Hereinafter, embodiments of the present invention will be described with reference to the drawings. All figures In the drawings, the same components are denoted by the same reference numerals, and the description thereof will not be repeated.

 (First Embodiment)

 FIG. 1 is a diagram showing a procedure of a method for analyzing a biomolecule according to the present embodiment. In the flowchart of FIG. 1, first, a biomolecule to be analyzed is modified with a marker that binds or adsorbs only to a specific site (S101). Next, the biomolecule modified with the marker is developed on the substrate (S102). Then, where the biomolecule is located on the substrate is detected using the marker (S103). Next, scanning is performed along the shape of the biomolecule present at the detected position (S104). Then, the biomolecule is analyzed based on information on the arrangement state or shape of the biomolecule obtained by the scan, information on the arrangement state of the marker on the biomolecule, and the like (S105).

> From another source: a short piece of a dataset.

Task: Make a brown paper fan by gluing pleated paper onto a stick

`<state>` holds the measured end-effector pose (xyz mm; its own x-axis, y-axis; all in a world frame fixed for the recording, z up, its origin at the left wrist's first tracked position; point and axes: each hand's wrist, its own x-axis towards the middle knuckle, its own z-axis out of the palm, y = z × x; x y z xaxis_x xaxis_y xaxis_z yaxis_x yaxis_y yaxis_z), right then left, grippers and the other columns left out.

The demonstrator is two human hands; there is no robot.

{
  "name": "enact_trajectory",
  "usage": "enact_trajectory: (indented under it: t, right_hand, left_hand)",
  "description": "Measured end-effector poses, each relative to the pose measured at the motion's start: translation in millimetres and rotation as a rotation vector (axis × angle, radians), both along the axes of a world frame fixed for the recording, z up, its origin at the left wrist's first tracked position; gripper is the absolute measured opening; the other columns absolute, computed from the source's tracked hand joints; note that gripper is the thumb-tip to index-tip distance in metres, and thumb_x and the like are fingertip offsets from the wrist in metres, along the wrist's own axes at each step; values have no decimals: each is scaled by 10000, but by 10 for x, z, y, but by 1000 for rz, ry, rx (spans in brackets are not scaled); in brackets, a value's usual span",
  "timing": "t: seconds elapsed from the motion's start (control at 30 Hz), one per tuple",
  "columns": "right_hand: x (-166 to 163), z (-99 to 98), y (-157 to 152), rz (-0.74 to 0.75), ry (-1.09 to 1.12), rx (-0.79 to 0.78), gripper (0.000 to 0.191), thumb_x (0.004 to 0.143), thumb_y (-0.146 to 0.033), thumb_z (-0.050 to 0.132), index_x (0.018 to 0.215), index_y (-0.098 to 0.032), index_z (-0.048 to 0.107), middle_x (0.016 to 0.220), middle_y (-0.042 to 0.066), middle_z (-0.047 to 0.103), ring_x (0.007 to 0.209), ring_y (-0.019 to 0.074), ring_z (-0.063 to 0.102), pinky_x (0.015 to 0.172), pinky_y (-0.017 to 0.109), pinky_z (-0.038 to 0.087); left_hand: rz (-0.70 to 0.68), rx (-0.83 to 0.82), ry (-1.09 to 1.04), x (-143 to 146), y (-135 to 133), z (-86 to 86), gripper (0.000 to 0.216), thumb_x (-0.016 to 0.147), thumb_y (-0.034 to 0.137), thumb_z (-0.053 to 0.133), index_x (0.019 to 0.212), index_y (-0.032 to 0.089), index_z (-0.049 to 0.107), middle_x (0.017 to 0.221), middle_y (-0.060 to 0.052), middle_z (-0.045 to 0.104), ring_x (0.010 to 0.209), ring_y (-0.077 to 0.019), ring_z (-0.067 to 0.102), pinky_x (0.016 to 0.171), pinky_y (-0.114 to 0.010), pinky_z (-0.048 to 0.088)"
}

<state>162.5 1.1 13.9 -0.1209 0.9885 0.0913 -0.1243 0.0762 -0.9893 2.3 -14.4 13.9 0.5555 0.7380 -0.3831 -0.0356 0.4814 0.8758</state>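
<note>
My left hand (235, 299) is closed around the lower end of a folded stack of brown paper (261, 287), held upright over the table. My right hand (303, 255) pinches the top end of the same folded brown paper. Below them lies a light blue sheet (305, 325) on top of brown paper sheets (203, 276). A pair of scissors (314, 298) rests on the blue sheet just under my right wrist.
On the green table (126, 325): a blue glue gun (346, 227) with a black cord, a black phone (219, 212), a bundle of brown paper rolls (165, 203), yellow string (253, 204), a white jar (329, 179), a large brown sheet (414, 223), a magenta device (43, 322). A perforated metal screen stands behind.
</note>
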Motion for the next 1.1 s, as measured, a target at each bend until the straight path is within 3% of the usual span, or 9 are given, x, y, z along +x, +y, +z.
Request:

 [0029] In this embodiment, the biomolecule can be, for example, a protein or polypeptide, a nucleic acid, a polysaccharide, a lipid, or the like. Also, these fragments may be used. Hereinafter, a case where a protein is analyzed will be described as an example.

 In the flow of FIG. 1, the marker that modifies the biomolecule in step 101 is a substance that selectively modifies a specific region of the biomolecule. When the biomolecule is a protein, the marker specifically modifies, for example, a particular amino acid residue. The size of the marker is not particularly limited as long as the position on the modifying molecule can be specified in step 104 described later.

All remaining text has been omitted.